Coming toward me a guy who looked like a girl and a girl who looked like a guy altered their course to join one group. The girl got right into things and the guy squealed with pleasure whenever she said something clever.
Maybe there were ten groups, maybe fifteen. If it hadn’t been raining there might have been more. Nobody talked about the same thing. Occasionally someone would drop out of one crowd and driver over to another.
But they all had something in common. The same thing you find in a slaughterhouse. The lump of vomit in the center of each crowd was a Judas sheep trying to lead the rest to the ax. Then they’d go back and get more. The sheep were asking for it too. They were a seedy bunch in shapeless clothes, heavy with the smell of the rot they had asked for and gotten. They had a jackal look of discontent and cowardice, a hungry look that said you kill while we loot, then all will be well with the world.

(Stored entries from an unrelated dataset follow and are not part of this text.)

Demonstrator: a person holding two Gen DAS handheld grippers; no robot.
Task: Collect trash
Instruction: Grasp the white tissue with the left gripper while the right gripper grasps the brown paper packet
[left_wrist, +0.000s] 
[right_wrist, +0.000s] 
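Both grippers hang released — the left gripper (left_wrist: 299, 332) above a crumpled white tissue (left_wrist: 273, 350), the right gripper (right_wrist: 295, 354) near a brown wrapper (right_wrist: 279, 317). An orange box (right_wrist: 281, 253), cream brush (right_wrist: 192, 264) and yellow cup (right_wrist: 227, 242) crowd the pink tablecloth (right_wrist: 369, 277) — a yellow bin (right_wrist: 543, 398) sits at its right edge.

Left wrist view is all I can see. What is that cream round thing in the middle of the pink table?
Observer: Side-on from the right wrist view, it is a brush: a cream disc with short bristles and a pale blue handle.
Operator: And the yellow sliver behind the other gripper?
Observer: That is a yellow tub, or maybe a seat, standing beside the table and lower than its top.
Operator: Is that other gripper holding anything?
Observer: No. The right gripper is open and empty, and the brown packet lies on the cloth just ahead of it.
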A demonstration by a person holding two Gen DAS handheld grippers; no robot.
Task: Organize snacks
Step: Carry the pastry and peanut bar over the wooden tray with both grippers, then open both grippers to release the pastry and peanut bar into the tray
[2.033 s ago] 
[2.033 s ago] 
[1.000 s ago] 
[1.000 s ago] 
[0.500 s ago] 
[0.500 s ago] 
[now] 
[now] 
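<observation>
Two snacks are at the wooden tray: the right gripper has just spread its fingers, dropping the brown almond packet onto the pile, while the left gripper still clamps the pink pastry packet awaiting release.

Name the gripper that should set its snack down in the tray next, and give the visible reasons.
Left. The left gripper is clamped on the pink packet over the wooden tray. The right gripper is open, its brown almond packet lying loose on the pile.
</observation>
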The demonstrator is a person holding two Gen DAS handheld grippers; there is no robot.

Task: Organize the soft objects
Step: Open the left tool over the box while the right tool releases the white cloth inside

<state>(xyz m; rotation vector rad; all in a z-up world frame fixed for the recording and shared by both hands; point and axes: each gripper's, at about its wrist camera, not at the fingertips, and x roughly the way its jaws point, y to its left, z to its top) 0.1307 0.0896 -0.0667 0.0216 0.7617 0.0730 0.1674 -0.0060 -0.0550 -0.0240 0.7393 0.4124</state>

Mickey Spillane, One Lonely Night
That was written in 1951, and he’s describing communists meeting in a park. Sure sounds like modern day occupiers. There really is nothing new under the sun. They’re just more mainstream now, which means Mike Hammer didn’t finish off enough of them.
One Lonely Night harkens back to a time when men were men and dames were dames. Spillanes Mike Hammer carried a “rod” and says what he’d like to do with a commie general.
There was only one catch I could think of. Someplace was another MVD laddie, a real one. I’d have to be careful of him. At least careful that he didn’t see me first, because when I met up with that stinkpot I was going to split him right down the middle with a .45!
I find that refreshing. Hammer is the good guy, and commies are the bad guys. Which is how it ought to be. And of course, there’s Hammer’s secretary, Velda.
Velda. Lovely, lovely Velda. She waited for me by the door and when I walked up to her I watched her lips purse into a ripe, momentary kiss. The rows and rows of eyes that had been following me jumped ahead to this vision in a low-cut dress who threw a challenge with every motion of her body. The eyes swept from her black pumps to legs and body and shoulders that were almost too good to be real and staggered when they met a face that was beauty capable of the extremes of every emotion. Her head moved just enough to swirl her black page-boy hair and the look she sent back to all those good people and their white-haired guardian of the law was something to be remembered. For one long second she had the judge’s eye and outraged justice flinched before outraged love.
This stuff’s like an escape, from the madness the left has foisted upon the nation. What the heck has happened to this country, when the commies are the good guys and Hammer would be a bad guy. But wait, maybe I’m slipping into good old days mode. There is also this, from the commies in the park scene. A soldier wanted to kick some commie ass.
“Uh-huh.” The cop steered him out of the crowd. I heard him say, “That’s just what they want. It makes heroes of ‘em when the papers get it. We still got ways of taking care of ‘em, don’t worry. Every night this happens and I get in a few licks.”
Sounds like the papers were sympathizers back then. Maybe things have been a certain way for a long long time now.